*Task description*
Pick the lines holding the string "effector" out of the records and copy them.

*Entries shown*

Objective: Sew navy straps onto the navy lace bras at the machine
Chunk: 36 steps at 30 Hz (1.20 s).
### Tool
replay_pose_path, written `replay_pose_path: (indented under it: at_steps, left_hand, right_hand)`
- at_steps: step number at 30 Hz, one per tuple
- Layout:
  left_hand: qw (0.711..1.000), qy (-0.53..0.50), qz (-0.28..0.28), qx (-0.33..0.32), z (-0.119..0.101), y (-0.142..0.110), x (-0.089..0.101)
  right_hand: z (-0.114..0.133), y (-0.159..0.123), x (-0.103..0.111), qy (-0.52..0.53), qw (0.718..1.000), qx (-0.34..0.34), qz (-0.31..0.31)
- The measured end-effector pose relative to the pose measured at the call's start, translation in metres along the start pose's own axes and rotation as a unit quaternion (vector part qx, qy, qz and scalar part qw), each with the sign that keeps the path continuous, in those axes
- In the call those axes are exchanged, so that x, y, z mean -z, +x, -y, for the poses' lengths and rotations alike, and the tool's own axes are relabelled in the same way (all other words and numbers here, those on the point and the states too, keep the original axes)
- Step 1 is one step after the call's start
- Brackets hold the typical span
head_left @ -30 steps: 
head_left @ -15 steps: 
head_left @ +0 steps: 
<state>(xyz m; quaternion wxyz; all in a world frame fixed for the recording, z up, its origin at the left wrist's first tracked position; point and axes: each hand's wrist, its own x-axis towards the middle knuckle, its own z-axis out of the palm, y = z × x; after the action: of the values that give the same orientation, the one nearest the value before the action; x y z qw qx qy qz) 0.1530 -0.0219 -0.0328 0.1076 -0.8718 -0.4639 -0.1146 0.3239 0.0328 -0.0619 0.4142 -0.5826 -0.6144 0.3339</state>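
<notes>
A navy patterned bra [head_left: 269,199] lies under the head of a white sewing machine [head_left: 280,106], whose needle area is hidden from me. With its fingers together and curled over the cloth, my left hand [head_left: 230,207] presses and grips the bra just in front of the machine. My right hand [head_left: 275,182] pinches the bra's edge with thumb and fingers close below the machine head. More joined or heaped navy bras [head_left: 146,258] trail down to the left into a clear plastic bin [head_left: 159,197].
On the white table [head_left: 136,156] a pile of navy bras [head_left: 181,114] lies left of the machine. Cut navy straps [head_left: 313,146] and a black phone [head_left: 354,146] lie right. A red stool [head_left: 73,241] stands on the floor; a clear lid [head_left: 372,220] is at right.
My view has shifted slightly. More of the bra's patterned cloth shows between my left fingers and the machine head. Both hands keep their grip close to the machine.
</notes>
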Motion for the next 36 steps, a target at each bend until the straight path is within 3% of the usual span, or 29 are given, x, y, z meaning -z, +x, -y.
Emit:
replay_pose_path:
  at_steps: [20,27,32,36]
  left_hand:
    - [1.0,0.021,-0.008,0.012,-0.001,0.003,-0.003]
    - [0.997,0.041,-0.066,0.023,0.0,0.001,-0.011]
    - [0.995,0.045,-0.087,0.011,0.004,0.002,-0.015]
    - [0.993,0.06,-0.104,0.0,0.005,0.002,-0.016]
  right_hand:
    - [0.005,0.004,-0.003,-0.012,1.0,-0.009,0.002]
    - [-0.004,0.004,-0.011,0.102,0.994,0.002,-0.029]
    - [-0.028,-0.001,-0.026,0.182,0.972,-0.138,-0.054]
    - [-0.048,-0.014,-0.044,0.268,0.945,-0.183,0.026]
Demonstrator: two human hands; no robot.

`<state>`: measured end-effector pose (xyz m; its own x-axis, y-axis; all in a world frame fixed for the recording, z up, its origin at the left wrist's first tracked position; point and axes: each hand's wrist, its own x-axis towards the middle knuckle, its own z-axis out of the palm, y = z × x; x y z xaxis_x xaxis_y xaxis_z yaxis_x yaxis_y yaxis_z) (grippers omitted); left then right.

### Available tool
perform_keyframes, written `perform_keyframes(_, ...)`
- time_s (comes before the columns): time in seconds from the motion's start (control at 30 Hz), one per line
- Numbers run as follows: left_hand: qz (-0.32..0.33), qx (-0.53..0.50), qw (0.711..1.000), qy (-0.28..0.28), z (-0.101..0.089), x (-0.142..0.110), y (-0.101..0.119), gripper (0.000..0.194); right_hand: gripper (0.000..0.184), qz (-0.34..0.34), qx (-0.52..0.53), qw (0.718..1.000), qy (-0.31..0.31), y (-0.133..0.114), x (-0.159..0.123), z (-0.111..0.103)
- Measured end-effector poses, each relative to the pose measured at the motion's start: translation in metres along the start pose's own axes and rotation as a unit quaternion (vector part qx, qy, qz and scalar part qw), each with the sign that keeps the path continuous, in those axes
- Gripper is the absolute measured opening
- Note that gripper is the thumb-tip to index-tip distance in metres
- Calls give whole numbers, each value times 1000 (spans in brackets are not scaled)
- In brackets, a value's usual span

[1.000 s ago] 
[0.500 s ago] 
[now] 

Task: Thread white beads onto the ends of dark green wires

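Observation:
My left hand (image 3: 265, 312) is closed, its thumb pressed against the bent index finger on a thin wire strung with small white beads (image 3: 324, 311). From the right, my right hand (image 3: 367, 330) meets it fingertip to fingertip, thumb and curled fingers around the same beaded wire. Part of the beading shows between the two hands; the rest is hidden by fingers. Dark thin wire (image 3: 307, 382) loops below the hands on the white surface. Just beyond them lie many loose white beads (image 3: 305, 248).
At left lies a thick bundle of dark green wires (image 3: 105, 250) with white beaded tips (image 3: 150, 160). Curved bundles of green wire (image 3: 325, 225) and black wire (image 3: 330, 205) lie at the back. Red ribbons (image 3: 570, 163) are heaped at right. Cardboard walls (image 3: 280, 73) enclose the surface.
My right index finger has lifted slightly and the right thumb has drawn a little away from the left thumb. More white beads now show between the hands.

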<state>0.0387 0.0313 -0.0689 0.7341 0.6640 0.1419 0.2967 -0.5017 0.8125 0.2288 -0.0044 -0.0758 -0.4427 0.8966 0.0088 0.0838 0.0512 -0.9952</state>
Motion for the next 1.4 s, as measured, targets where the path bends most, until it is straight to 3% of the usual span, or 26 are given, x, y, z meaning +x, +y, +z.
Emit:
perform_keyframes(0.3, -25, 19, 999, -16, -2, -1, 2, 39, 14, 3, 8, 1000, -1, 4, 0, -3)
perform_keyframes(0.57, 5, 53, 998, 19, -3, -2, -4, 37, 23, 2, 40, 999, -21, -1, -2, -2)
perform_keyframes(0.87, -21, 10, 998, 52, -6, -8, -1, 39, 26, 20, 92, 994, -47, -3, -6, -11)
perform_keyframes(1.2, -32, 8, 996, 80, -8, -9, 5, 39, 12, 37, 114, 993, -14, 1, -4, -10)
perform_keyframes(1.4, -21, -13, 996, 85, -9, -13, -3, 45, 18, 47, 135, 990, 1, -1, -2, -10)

*Task output*
- The measured end-effector pose relative to the pose measured at the call's start, translation in metres along the start pose's own axes and rotation as a unit quaternion (vector part qx, qy, qz and scalar part qw), each with the sign that keeps the path continuous, in those axes
`<state>`: measured end-effector pose (xyz m; its own x-axis, y-axis; all in a world frame fixed for the recording, z up, its origin at the left wrist's first tracked position; point and axes: each hand's wrist, its own x-axis towards the middle knuckle, its own z-axis out of the palm, y = z × x; x y z xaxis_x xaxis_y xaxis_z yaxis_x yaxis_y yaxis_z) (grippers omitted); left then right.
- Measured end-effector poses, each relative to the pose measured at the motion's start: translation in metres along the start pose's own axes and rotation as a unit quaternion (vector part qx, qy, qz and scalar part qw), each with the sign that keeps the path continuous, in those axes

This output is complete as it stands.